In a hiatal hernia (also called hiatus or diaphragmatic hernia), a portion of the stomach penetrates (herniates) through a weakness or tear in the hiatus of the diaphragm, the small opening that allows the oesophagus to pass from the neck and chest to its connection with the stomach. Often there are no symptoms, and the condition may not cause any problems. The patient may not be aware they have a hiatal hernia.
The term sliding is employed when hiatal hernia involves the lower oesophageal sphincter where the oesophagus attaches to the stomach. It can also involve a small portion of the stomach. The patient may experience heartburn and gastroesophageal reflux. Because reflux may damage the lining of the oesophagus, treatment is essential. Symptoms can usually be managed with medications and behaviour modification such as elevating the upper body on a pillow during sleep. Surgery may sometimes be required to correct a sliding oesophageal hernia.
In more severe cases of hiatal hernia, the fundus, or upper portion of the stomach, may slide upward into the chest cavity through the hiatus. The condition occurs as an intensifying of a sliding hiatal hernia. In rare cases, the entire stomach and even some of intestines may migrate through the hiatus and rest on top of the diaphragm next to the oesophagus, a condition known as giant oesophageal hernia.
Most small hiatal hernias do not cause symptoms. The most common symptom of hiatal hernia is
gastroesophageal reflux (GORD).
Giant hiatal hernias may cause symptoms including heartburn/regurgitation, anaemia, aspiration, chest pain associated with eating, vomiting after meals, difficulty swallowing, fatigue, and shortness of breath.
Symptoms of parasophageal hernia may include problems swallowing, fainting, and vomiting.
Hiatal hernia is diagnosed with an upper GI series or endoscopy.
In an upper GI series, or a barium swallow, also called barium contrast X-ray, the patient swallows a solution of barium, a compound that will appear inside the body during X-ray so the physician may observe how fluid moves through the oesophagus as well as the appearance of the stomach.
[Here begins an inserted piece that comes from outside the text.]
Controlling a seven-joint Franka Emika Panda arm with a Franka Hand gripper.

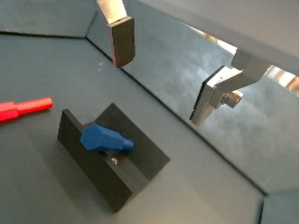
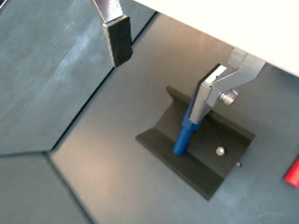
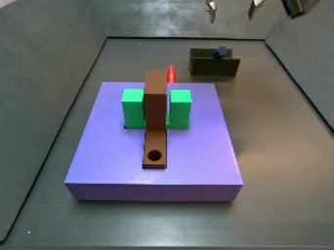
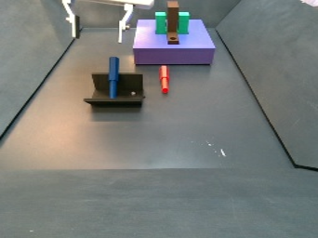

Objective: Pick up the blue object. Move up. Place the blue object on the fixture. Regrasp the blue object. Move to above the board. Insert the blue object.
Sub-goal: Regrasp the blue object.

In endoscopy of the oesophagus, a thin, flexible tube with a camera is inserted through the mouth into the oesophagus, allowing the physician to view the interior of the oesophagus and obtain small tissue samples for biopsy, if necessary.
Hiatal hernias require repair for two main reasons:
The patient's reflux symptoms are not successfully controlled with GORD medication therapy. The patient has a giant oesophageal hernia (also known as intrathoracic stomach.) If surgical treatment is required, our surgeons nearly always use minimally invasive anti-reflux techniques, including laparoscopy and endoscopy, with the type of procedure used depending upon the amount of stomach that has migrated through the diaphragm into the chest. GORD medications are not necessary after surgery.
An early-stage hiatal hernia may be repaired by decreasing the size of the enlarged hiatus (the opening in the diaphragm through which the oesophagus travels on its way to the stomach). This is accomplished by means of sutures and a prosthetic mesh to reinforce the diaphragm tissue.
The fundus (top of stomach) is wrapped around the Gastro-Oesophageal Junction (GOJ), which is the connection between the stomach and the lower oesophagus. The fundus (top of stomach) is wrapped around the GOJ. To repair and prevent a sliding hiatal hernia, Nissen fundoplication involves wrapping of the fundus (upper part) of the stomach around the bottom portion of the oesophagus to create a bulge of tissue that holds the stomach in place below the diaphragmatic hiatus. Nissen fundoplication also reinforces the lower oesophageal sphincter and alleviates reflux when it is present.